*Task description*:
Please give back only the lines below from the one containing "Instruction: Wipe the" to the one containing "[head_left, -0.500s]", each repeated word for word, both ends included.

*Items from a dataset*:
● ● ●
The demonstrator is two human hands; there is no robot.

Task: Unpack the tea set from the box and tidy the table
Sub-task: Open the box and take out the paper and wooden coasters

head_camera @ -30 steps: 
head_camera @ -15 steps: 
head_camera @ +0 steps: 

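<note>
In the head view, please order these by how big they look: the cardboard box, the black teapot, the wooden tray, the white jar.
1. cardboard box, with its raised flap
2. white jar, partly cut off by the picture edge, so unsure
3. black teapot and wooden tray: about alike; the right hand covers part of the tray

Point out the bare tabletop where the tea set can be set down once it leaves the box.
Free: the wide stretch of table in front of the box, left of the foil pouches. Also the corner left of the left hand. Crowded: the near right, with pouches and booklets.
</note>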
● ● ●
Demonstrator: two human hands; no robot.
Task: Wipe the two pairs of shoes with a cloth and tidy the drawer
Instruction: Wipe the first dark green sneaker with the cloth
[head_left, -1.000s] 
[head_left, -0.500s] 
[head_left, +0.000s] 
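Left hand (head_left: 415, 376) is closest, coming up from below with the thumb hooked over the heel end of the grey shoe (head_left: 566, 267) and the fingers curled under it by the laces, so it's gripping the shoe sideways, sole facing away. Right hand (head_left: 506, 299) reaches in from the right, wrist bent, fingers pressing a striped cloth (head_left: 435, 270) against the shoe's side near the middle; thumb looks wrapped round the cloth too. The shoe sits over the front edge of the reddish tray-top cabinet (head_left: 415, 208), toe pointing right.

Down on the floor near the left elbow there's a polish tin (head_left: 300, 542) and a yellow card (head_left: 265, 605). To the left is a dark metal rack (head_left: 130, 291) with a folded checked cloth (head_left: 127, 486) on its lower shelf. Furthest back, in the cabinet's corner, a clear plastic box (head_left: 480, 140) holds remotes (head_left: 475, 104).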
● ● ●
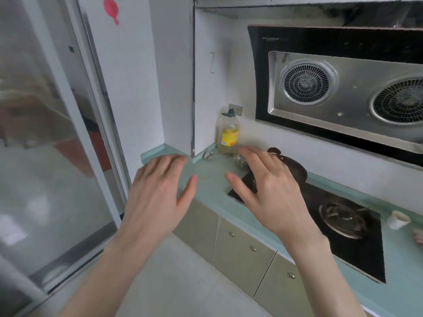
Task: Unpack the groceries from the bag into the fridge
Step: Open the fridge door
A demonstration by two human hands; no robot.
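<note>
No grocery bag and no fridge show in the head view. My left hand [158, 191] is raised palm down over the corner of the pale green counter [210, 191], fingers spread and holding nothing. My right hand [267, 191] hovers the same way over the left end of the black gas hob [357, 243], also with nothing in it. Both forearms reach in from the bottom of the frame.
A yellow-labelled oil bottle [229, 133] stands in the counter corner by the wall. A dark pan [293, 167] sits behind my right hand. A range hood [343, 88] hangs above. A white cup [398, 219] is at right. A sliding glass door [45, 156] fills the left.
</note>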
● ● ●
*Response to the task*:
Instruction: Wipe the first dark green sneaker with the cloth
[head_left, -1.000s] 
[head_left, -0.500s] 

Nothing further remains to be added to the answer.